Я облизнул свои пересохшие губы, капелька вина скользнула на язык.
Пистолет оказался гораздо тяжелее, чем я ожидал. Сталь приятно холодила ладонь.
Перед выстрелом следовало подумать о чем — то важном, наверняка должно было прийти сожаление обо всем сделанном и не сделанном. Кто-то, наверное ангел-хранитель, приготовил свой кинопроектор, чтобы перемотать где-то в голове пленку с лучшими моментами из жизни... Ни хрена. Я просто допил вино, поднял слегка трясущейся от похмелья рукой револьвер и спустил курок. Опять раздался противный звук сломанного позвоночника. Мужик напротив наклонился вперед и всматривался в мое лицо, словно хотел определить, жив ли я после выстрела. Вот идиот. Для того, чтобы увидеть разлетающиеся мозги, можно было бы и не напрягать зрение. Я отложил пистолет и налил еще вина из бутылки.
Незнакомец хохотал, вытирая толстыми пальцами проступившие слезы:
« Ты бы видел свое лицо! Прямо мученик с иконы!»
- Да? А что, если так оно и есть?
- Что верно, то верно... Подмена ценностей, агония мира и прочая чепуха. Может в картишки? - спросил незнакомец доставая из кармана брюк потрепанную колоду карт.
- На что играть будем? На интерес?
- На интерес мы играем в это, - он кивнул на лежащий неподалеку револьвер, а в карты исключительно на деньги.
Я машинально похлопал себя по карманам домашнего халата, там было пусто, как и в моей голове.
- Ах, да. Откуда у тебя деньги... Ну давай тогда на выпивку. Проигравший выпивает полный стакан. Начнем с вина, потом настойки, потом и до водки с вискарем доберемся.
Теперь захохотал я.
- Думаю, в этой игре, я буду проигрывать чаще, чем ты думаешь.
Мы еще по разу выстрелили себе в головы и он разложил карты.
Прошли часы, дни и года.
Стоило пошевелить ногой, обутой в старый дырявый тапок, как тысячи гильз, что лежали повсеместно на полу, весело и непринужденно звенели, словно стеклянные снежинки, которые никогда не растают. Мы продолжали играть в нелепую игру с незнакомцем, и я принимал все как данность. Не было смысла анализировать происходящее, да я и не пытался. Со временем мы перестали даже разговаривать, просто пили, играли, стреляли. Вот пожалуй и все, что я могу вспомнить и все что изменилось с тех пор... Одно лишь слово крутиться в голове, когда я спускаю курок. Слово, которое произнес человек буквально столетие назад: « Рефлексируй! »

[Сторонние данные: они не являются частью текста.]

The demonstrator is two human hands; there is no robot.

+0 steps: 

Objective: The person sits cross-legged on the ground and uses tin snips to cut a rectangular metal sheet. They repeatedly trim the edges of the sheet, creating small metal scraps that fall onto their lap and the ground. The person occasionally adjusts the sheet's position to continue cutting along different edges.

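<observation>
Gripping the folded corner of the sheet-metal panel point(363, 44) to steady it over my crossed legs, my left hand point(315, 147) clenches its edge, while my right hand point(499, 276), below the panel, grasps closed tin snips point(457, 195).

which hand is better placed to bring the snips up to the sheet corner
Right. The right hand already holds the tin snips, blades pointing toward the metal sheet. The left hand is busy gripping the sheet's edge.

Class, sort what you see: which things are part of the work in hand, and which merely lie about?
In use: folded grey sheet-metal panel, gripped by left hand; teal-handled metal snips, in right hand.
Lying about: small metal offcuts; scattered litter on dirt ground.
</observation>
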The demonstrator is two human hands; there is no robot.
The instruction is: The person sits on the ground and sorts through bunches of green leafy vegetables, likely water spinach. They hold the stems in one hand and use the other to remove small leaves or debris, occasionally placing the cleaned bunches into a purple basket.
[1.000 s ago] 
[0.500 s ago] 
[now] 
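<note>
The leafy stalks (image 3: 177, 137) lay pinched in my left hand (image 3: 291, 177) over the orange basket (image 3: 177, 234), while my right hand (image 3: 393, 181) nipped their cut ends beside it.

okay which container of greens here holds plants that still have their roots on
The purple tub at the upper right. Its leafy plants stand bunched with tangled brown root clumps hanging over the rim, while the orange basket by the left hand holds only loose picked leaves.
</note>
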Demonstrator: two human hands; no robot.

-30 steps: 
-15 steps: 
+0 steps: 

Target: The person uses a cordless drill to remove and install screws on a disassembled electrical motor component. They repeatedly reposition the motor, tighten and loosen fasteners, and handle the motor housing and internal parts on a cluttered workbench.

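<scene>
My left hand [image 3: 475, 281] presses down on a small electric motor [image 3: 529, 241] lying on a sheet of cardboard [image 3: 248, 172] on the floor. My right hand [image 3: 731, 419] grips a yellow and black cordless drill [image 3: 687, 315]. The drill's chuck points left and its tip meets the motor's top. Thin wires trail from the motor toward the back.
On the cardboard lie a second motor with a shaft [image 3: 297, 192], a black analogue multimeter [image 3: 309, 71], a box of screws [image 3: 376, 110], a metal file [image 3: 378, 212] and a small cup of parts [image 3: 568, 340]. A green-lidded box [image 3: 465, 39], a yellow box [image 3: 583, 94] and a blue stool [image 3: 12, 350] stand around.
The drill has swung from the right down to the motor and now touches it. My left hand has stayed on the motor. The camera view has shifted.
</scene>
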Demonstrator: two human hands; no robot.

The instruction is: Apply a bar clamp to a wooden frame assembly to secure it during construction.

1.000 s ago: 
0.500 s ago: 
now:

И если однажды все это кончится, и кто-то зайдет в комнату, чтобы убрать наши разложившиеся тела, я так и представляю, как этот «кто-то», пробираясь по колено в звенящих гильзах, и найдя где-то среди них, на самом дне, мое тело, посмотрит на то, что осталось, вздохнет не то с укором, не то с жалостью и тихо скажет: « Он рефлексировал ». А потом покачает головой, махнет рукой и растворится в воздухе как пороховой дым от револьвера.